April 13, 2018

Turn Aiven PostgreSQL into a time series powerhouse with TimescaleDB

Time series data from IoT tends to be voluminous and hence the demands on the database to store that data efficiently for both ingest and query is high. TimescaleDB is an open-source, scalable SQL engine that meets these demands quite effectively.

Packaged as a PostgreSQL extension, TimescaleDB provides users of Aiven PostgreSQL 10.3 and newer the benefit of stability and power of PostgreSQL while storing their applications’ time series data using an engine that is purpose-built to handle it.

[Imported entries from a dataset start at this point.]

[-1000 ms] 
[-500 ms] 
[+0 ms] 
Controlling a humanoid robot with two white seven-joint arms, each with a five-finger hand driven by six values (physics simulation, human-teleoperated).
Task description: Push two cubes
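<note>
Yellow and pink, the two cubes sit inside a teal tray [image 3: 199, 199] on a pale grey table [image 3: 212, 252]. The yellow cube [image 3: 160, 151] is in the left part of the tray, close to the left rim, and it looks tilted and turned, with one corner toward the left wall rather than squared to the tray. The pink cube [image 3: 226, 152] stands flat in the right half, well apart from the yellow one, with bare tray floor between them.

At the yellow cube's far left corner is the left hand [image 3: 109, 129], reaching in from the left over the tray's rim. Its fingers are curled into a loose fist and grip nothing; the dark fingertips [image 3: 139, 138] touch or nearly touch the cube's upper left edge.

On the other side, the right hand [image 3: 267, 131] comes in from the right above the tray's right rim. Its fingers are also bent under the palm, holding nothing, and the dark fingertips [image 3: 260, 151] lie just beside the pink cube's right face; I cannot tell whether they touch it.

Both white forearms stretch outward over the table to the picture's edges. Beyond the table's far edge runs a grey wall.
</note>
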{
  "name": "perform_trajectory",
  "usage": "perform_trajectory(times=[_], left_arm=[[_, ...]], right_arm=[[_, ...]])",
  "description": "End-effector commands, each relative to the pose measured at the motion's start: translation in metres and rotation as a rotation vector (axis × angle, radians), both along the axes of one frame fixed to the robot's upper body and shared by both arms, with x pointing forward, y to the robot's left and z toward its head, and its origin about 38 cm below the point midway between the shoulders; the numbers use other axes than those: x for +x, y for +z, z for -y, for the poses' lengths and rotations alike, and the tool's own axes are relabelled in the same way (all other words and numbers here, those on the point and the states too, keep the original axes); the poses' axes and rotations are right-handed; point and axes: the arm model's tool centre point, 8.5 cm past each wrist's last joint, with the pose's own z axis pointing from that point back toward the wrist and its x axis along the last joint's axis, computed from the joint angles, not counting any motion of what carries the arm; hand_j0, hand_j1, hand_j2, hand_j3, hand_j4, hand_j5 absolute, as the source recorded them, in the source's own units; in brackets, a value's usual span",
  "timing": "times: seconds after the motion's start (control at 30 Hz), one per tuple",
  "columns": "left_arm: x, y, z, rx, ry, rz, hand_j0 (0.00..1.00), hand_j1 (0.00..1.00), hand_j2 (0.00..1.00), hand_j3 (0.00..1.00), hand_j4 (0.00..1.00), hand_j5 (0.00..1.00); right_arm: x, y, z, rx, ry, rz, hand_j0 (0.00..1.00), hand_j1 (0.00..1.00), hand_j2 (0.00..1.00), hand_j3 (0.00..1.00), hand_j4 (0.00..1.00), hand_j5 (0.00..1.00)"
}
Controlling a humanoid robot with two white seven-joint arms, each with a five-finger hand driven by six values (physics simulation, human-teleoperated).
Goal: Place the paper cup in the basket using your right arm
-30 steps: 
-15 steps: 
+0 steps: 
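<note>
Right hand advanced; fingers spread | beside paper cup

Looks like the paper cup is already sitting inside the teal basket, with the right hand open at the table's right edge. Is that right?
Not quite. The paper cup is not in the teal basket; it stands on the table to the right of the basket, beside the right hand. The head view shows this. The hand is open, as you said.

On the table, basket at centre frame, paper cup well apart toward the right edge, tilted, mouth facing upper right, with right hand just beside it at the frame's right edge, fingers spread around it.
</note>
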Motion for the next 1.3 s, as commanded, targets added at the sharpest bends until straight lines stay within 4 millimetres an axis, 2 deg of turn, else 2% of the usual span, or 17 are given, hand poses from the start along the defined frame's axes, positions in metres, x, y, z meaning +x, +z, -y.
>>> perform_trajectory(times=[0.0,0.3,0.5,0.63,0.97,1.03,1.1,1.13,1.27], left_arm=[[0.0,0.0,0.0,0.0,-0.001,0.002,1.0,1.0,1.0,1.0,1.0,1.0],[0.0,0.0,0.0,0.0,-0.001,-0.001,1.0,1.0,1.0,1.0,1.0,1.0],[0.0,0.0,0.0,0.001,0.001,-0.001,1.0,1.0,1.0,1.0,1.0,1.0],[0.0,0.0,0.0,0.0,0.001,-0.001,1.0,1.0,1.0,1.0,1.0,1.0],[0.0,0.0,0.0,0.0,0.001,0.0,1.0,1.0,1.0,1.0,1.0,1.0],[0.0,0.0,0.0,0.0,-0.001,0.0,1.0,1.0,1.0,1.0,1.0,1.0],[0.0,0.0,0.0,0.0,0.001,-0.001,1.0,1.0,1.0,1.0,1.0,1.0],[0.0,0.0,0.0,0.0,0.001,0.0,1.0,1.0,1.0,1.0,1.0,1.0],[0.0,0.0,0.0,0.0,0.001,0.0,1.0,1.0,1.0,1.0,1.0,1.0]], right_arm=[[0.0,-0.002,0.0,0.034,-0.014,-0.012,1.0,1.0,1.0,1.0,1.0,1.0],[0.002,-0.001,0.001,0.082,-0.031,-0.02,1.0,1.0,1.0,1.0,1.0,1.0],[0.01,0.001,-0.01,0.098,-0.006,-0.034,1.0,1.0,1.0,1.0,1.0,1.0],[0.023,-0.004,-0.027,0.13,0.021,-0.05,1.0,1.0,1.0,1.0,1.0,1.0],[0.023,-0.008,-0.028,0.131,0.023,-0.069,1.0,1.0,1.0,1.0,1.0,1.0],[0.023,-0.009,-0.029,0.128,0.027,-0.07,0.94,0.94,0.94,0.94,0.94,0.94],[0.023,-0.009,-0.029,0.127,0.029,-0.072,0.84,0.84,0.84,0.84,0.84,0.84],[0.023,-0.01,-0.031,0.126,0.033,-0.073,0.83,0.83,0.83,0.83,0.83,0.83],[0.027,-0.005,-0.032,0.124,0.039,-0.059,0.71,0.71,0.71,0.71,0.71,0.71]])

In this post, we’ll walk through a general overview of time series data, how TimescaleDB turns PostgreSQL into a time series database, demonstrate how to set up and perform various tasks with it, and finish with visualizing that data in Grafana.

We are surrounded by time series data

As human beings, we produce data as we move and operate through time. Therefore, everything we do in our business and personal lives creates time series data. For a more academic definition of time series data, we can look to Wikipedia:

A series of data points indexed (or listed or graphed) in time order. Most commonly, a time series is a sequence taken at successive equally spaced points in time.

IoT is an obvious example of time series data in practice. Everything from mobile devices, home appliances, thermostats and security cameras to automobiles are able to continuously collect, store, use, and transmit data.

The data, along with the time at which it is collected and recorded, constitutes time series data.

Some other examples of time series data include, rate of flow of vehicles at an intersection, telemetry from an aircraft engine during flight, etc. Ultimately, we are surrounded by opportunities to collect time series data.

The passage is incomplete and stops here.